Manifestly, the Court could not extend this exemption pertaining to the Supreme Court as a constitutional Court and
repository of the judicial power to a constitutionally lesser court established by law such as the Court of Appeals.

(Parenthetically, it is noteworthy that the power given to Congress to repeal, alter or supplement the Rules of Court
as promulgated by the Supreme Court has now been deleted and excluded from our new Constitution [Art. VIII, sec.
5(5), 1987 Constitution 1.)

Secondly, the case at bar serves but to stress once more that the adjudication of cases is not subject to
mathematical formulas or arithmetical timetables. But such periods and deadlines for the filing of pleadings and
effectivity of interlocutory orders are necessary for the orderly administration of justice. Here, the amendatory law
provides the practical alternative that the issuing court (including the Court of Appeals) must replace the temporary
restraining order within the 20-day period, if it finds the plaintiff entitled to the injunctive relief after notice and
hearing the adverse party's side, with a preliminary injunction with the corresponding injunction bond, which under
the Rules of Court, must be in an adequate amount to indemnify the party enjoined for any loss or damage should
the injunction be found to have been wrongfully issued. But in extreme cases, such as the case at bar, where the
legislative deadline has not been followed (by the Court of Appeals, in this instance), substantial justice will still
prevail over the procedural rule and the injunctive relief against a void default judgment will nevertheless be granted
and made permanent with a decision on the merits.

https://www.lawphil.net/judjuris/juri1988/apr1988/gr_72566_1988.html 5/10
12/24/2018 G.R. No. 72566
Lastly, the statement in the concurring and dissenting opinion describing as 'not only gratuitous but false' the
majority opinion's basis for rejecting the argument that the twenty-day life of a temporary restraining order is
impractical and insufficient, as there could be instances when the twenty- day life of the order would lapse before it
is served on the parties concerned, is to be regretted.
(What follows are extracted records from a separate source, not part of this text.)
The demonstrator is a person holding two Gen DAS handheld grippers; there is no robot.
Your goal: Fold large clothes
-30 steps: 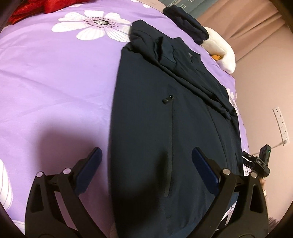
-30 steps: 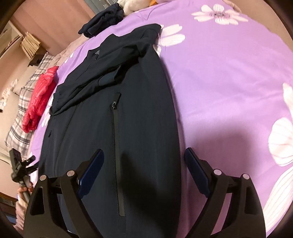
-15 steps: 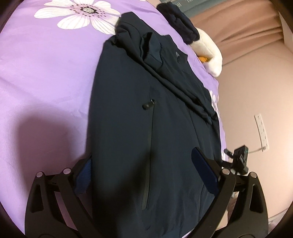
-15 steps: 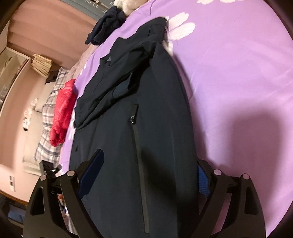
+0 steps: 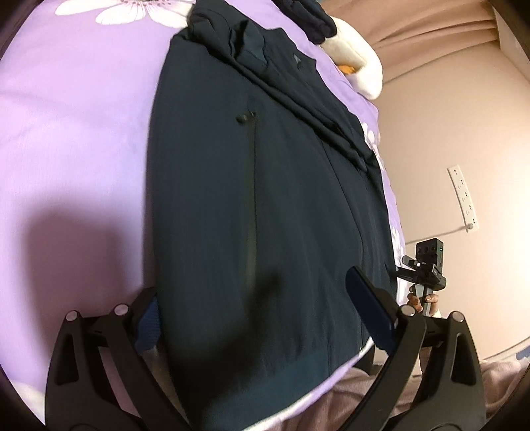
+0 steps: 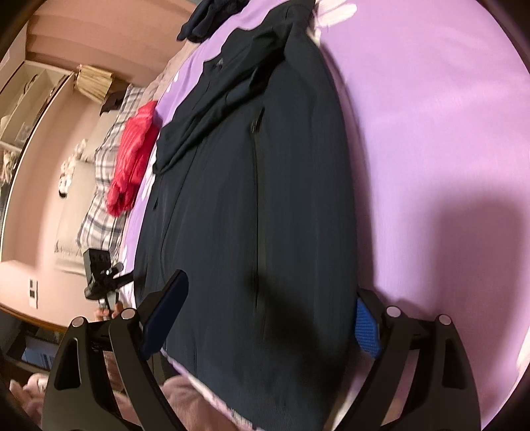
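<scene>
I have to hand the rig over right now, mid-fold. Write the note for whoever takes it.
Left gripper: jaws wide open, low over the hem end of the navy jacket, straddling its outer edge; nothing gripped.
Right gripper: also wide open, straddling the opposite edge near the hem; nothing gripped.
Jacket lies lengthwise on the purple floral bedspread, hem towards you, both sleeves already folded across the chest.
Left to do: grip the hem corners and fold the bottom up towards the collar.
Nearby: a red garment and another dark garment at the far end.
</scene>
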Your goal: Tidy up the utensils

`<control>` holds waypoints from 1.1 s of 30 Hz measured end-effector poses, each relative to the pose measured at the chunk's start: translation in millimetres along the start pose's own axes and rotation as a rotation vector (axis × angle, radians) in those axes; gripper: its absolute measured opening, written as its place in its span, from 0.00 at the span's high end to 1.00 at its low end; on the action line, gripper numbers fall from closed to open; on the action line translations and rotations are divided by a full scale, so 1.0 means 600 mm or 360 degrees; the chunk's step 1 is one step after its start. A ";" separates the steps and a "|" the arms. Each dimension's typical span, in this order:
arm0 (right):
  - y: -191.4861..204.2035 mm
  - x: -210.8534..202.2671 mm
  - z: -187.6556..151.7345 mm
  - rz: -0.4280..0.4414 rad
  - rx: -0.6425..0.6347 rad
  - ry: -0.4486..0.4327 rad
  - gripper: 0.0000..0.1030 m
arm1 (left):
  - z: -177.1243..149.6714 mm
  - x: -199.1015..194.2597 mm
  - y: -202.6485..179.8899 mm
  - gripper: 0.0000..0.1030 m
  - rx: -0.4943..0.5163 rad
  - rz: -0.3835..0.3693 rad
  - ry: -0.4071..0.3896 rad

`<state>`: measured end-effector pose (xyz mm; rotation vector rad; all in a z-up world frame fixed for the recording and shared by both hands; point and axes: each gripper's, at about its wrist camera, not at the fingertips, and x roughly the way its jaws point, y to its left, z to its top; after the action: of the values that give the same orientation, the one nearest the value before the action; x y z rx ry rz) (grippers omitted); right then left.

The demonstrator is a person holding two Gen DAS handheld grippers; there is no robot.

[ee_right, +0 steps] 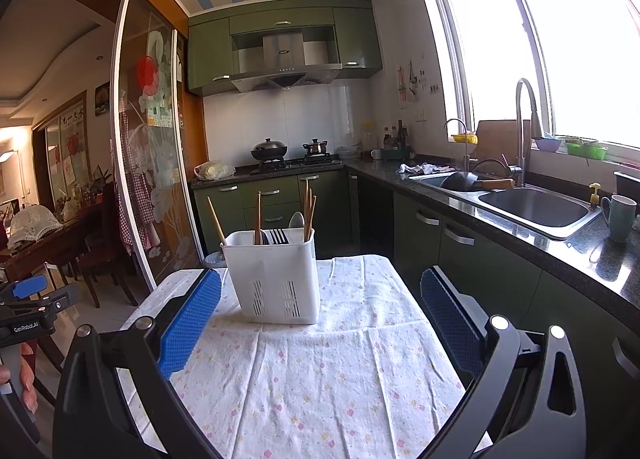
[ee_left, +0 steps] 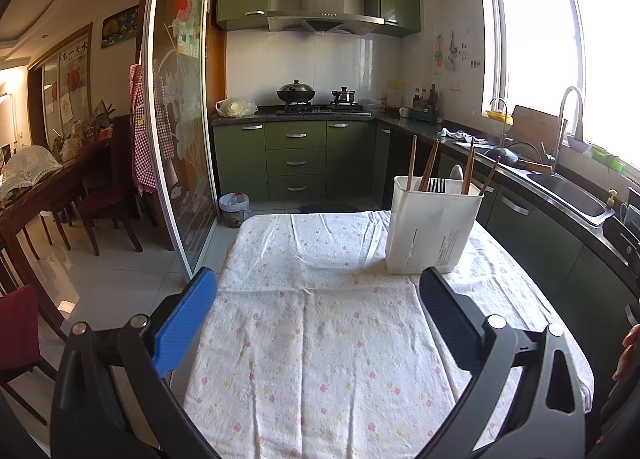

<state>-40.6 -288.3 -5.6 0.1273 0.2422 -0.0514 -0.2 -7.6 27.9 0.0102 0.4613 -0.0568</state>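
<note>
A white plastic utensil holder (ee_left: pixel 434 229) stands on the far right part of a table with a floral cloth (ee_left: pixel 320 339). It holds several wooden chopsticks (ee_left: pixel 428 165), a spoon (ee_left: pixel 456 171) and dark-tined forks (ee_left: pixel 437 185). In the right wrist view the holder (ee_right: pixel 276 279) stands at the middle of the cloth (ee_right: pixel 328 379), with chopsticks (ee_right: pixel 308 211) and spoon (ee_right: pixel 297 219) upright in it. My left gripper (ee_left: pixel 316 295) is open and empty, above the cloth, short of the holder. My right gripper (ee_right: pixel 320 299) is open and empty, just in front of the holder. The left gripper also shows at the left edge of the right wrist view (ee_right: pixel 28 295).
A dark counter (ee_right: pixel 520 227) with a steel sink (ee_right: pixel 532 209) and a mug (ee_right: pixel 620 217) runs along the right. Green cabinets (ee_left: pixel 296 163) and a stove with pots (ee_left: pixel 298 93) stand behind. A glass sliding door (ee_left: pixel 180 119) and dining chairs (ee_left: pixel 108 195) are to the left.
</note>
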 end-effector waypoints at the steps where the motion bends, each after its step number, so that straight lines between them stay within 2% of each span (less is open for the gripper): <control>1: 0.000 0.000 0.000 0.0000 -0.0002 -0.0001 0.04 | 0.000 0.000 -0.001 0.06 0.0001 -0.0001 -0.0001; 28: 0.003 0.002 -0.002 0.0007 0.0000 0.0002 0.04 | 0.000 0.003 -0.007 0.06 0.0007 0.0001 0.0009; 33: 0.004 0.002 -0.002 0.0009 -0.0002 0.0004 0.04 | 0.006 0.003 -0.003 0.06 0.0006 0.0064 0.0007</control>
<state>-39.5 -285.9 -7.0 0.1266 0.2443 -0.0452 3.0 -9.7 30.3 0.0235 0.4653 -0.0185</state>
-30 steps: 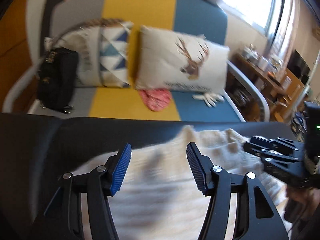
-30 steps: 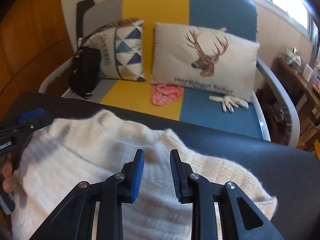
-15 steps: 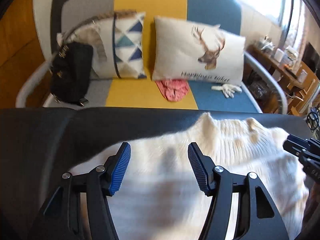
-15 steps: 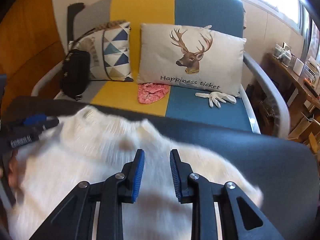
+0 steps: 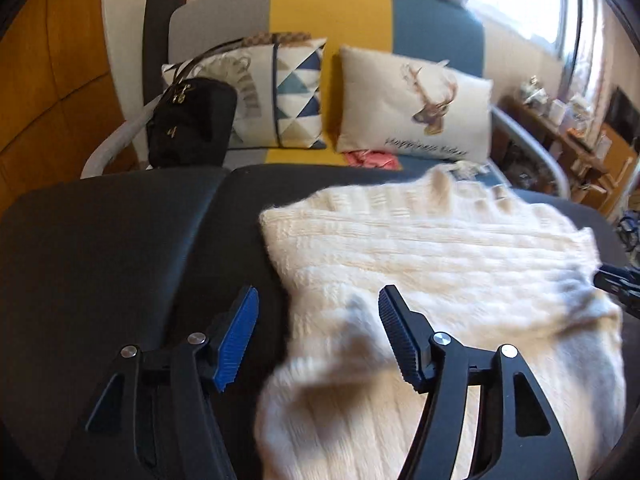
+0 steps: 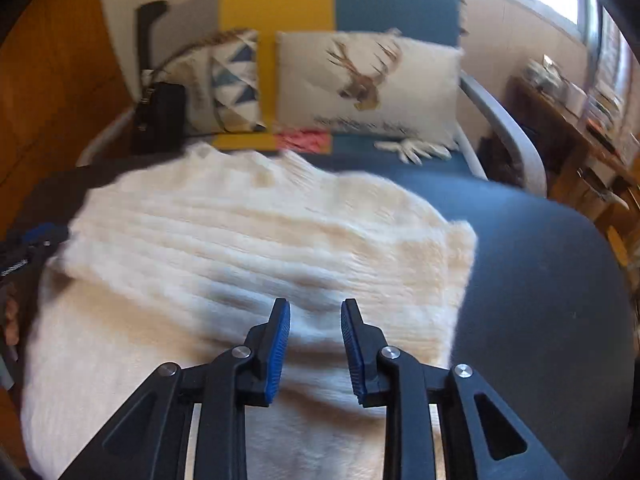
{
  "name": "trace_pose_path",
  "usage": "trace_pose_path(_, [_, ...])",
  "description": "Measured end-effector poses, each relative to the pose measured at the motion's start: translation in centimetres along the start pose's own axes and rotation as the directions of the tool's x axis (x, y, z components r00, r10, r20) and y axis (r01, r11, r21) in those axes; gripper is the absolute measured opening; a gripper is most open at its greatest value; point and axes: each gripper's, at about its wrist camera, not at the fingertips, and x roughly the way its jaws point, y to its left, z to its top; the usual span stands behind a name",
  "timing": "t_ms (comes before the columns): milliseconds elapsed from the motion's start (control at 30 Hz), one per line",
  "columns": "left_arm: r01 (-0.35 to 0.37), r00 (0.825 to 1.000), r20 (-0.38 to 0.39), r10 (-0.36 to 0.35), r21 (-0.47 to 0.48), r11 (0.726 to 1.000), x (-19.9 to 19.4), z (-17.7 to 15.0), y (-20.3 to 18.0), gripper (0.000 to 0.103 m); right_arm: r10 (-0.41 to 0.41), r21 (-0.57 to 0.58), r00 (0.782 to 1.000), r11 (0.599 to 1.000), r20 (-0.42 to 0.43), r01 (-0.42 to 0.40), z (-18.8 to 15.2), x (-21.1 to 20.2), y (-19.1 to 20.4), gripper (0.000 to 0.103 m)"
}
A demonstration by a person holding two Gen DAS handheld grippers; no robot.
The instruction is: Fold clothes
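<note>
Left tongs (image 5: 318, 300): were opening, jaws already wide apart. Left pad over bare dark tabletop (image 5: 100, 260), right pad over the near left edge of the cream knitted sweater (image 5: 440, 248). Raised lump of that edge between the jaws, but not pressed by either pad; held nothing.

Right tongs (image 6: 316, 312): parted only a little, pointed down over the near right part of the sweater. Knit visible through the gap, seemingly below the pads; no fabric seen pinched.

Sweater: lay spread on the tabletop between the two tongs, mostly flat, with a bumpy far edge toward the sofa (image 5: 332, 4) and a clean corner at the far right. Blurred in both views, so finer details not readable.

Judged for handling: soft, thick and light, without any stiffness; likely to sag and stretch if lifted at one point, and to cling slightly to the tabletop rather than slide. Fluffy surface probably good for ribbed pads. Best taken at an edge or corner, with a full pinch through the whole layer and both sides lifted together.
</note>
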Motion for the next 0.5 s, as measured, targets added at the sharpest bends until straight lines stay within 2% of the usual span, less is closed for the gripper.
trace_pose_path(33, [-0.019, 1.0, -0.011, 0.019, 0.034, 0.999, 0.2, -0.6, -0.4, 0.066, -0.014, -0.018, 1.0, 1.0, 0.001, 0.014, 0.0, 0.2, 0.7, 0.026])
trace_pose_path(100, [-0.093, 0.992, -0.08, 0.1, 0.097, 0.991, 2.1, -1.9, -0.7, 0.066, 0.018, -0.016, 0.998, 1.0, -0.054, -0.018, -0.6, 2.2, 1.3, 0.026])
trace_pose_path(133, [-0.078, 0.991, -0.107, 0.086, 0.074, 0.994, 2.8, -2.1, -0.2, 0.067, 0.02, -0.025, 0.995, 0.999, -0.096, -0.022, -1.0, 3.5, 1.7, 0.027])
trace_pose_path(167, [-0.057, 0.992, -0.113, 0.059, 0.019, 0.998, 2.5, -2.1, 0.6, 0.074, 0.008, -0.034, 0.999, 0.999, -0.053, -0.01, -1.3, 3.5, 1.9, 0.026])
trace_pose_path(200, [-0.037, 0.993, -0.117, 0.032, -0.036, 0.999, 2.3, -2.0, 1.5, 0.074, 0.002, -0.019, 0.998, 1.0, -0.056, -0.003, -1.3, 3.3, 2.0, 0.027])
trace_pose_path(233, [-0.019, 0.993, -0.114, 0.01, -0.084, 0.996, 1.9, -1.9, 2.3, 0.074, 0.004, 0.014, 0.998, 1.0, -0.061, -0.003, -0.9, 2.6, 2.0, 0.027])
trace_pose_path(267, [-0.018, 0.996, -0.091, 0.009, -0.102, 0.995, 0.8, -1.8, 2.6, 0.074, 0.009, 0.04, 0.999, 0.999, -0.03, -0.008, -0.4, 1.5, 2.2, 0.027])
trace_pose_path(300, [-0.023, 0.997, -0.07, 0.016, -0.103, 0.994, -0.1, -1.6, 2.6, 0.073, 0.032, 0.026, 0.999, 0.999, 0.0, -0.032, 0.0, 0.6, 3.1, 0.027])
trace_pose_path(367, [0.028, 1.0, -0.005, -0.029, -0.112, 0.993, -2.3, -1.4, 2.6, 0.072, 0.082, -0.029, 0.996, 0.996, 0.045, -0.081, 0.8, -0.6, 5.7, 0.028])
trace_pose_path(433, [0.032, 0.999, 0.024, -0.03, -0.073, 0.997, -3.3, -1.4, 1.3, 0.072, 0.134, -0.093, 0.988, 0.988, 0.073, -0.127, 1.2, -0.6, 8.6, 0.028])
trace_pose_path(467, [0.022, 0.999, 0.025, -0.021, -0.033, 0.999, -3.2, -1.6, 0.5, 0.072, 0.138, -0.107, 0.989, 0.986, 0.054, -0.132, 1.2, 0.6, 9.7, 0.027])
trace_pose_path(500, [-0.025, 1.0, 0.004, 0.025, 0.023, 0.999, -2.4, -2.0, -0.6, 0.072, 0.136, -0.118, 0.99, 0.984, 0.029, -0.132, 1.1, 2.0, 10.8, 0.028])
The rejection has sound basis in its statement of fact -that not
a single actual instance has been cited wherein such eventuality has occurred in a case of the Court of Appeals.
Then, the argument of impracticality and shortness of the time go to the wisdom, and not the conceded validity, of
the legislature's imposition of the twenty-day lifetime of the restraining order — which was beyond the Court's
jurisdiction to modify or set aside. Besides, as above indicated, the law provides a practical alternative, when the
twenty-day period is found inadequate—which is, to replace the restraining order with a no-time-limit preliminary
injunction covered by an injunction bond.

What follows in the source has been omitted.